WORK TO BE COMPLETED –
Once you have checked each line below, report only the number of lines that contain the word "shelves".

Recorded data
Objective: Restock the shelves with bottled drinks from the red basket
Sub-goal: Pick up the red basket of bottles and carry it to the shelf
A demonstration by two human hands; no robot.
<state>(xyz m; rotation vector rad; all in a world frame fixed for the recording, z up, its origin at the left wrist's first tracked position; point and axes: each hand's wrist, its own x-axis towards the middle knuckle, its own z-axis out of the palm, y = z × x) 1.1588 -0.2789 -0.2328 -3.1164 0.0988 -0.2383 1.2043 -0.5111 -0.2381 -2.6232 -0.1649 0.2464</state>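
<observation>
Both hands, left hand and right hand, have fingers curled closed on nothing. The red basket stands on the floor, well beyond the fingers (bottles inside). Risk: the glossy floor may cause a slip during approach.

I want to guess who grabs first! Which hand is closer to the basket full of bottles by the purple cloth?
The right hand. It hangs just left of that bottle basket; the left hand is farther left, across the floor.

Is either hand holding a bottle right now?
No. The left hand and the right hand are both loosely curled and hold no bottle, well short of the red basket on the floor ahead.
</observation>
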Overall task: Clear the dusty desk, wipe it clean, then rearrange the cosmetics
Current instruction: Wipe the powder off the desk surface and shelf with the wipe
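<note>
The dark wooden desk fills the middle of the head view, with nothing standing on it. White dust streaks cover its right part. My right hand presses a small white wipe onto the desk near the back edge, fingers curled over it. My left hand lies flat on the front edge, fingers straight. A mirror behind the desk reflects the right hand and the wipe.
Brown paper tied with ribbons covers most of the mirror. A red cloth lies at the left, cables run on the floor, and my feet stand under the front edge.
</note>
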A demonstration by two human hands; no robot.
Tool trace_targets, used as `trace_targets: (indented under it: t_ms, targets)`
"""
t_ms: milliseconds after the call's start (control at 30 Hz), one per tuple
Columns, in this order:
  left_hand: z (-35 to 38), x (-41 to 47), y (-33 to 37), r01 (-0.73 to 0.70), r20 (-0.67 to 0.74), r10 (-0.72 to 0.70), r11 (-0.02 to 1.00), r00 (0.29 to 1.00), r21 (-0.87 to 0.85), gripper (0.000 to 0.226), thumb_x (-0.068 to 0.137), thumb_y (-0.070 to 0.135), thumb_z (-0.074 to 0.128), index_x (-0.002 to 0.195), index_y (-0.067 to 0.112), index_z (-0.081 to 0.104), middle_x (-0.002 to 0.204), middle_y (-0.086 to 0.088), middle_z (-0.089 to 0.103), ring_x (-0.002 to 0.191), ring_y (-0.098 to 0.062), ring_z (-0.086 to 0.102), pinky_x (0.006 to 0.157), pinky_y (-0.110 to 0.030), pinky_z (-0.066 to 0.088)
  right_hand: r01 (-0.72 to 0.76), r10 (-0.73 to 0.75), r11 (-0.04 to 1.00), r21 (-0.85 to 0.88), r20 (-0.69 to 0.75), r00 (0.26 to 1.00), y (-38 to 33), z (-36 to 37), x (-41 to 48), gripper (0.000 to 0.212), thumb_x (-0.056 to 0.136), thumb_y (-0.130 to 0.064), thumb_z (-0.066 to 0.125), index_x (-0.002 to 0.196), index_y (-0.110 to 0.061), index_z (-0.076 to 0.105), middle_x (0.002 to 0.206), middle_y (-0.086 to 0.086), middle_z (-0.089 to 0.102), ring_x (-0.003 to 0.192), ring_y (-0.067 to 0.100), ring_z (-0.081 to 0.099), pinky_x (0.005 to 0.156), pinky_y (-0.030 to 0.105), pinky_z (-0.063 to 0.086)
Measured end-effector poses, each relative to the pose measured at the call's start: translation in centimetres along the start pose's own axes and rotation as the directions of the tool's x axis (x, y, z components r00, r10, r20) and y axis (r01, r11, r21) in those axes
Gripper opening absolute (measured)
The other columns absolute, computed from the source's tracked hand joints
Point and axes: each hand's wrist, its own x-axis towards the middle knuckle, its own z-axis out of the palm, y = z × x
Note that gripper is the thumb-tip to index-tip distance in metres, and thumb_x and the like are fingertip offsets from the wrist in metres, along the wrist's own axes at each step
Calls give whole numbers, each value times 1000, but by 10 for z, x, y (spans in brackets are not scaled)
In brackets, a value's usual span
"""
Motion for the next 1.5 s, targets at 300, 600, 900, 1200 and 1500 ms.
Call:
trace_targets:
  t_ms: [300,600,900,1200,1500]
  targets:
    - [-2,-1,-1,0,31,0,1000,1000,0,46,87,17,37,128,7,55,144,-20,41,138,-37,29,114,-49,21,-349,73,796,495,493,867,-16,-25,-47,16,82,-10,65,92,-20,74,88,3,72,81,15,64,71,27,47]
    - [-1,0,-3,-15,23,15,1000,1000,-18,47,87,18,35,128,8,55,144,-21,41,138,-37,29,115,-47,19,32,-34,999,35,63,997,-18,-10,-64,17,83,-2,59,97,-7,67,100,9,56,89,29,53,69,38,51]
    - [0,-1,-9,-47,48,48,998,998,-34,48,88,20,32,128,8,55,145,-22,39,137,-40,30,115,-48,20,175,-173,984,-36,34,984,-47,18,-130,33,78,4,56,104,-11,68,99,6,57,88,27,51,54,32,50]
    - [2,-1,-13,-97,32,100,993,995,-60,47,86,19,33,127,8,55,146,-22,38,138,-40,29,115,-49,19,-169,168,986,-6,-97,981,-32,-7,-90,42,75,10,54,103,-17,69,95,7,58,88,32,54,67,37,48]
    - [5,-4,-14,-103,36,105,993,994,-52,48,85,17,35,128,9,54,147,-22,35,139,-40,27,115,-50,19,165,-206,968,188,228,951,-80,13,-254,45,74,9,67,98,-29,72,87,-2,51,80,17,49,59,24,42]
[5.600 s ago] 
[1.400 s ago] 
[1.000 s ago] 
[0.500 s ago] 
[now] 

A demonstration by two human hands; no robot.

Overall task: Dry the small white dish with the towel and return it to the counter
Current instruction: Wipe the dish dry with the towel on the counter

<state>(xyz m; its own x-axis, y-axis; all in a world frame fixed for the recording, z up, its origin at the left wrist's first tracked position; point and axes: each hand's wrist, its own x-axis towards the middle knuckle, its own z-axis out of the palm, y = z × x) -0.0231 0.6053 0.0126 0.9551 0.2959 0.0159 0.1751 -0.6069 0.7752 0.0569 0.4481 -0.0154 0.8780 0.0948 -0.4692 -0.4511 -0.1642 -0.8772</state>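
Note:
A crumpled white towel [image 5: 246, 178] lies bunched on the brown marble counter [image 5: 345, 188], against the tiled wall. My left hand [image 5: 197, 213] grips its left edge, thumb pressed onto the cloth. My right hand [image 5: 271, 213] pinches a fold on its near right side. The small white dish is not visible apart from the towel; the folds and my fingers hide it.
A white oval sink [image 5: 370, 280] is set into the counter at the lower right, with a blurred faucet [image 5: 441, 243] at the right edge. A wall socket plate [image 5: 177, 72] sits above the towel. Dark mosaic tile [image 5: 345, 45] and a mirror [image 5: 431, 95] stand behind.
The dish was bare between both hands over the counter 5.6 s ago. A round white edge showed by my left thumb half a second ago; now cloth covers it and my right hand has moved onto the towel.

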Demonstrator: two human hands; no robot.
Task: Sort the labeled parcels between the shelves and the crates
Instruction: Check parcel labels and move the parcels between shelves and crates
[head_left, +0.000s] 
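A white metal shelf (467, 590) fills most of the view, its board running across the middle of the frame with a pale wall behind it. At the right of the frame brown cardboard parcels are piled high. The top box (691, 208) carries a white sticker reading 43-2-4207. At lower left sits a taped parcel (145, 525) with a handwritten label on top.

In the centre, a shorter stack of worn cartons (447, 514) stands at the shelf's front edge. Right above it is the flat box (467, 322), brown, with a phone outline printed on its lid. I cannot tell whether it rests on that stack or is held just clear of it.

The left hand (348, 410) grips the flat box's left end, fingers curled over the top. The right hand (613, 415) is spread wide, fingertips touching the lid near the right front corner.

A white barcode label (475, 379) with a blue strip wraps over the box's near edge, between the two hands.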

ANSWER BOX –
3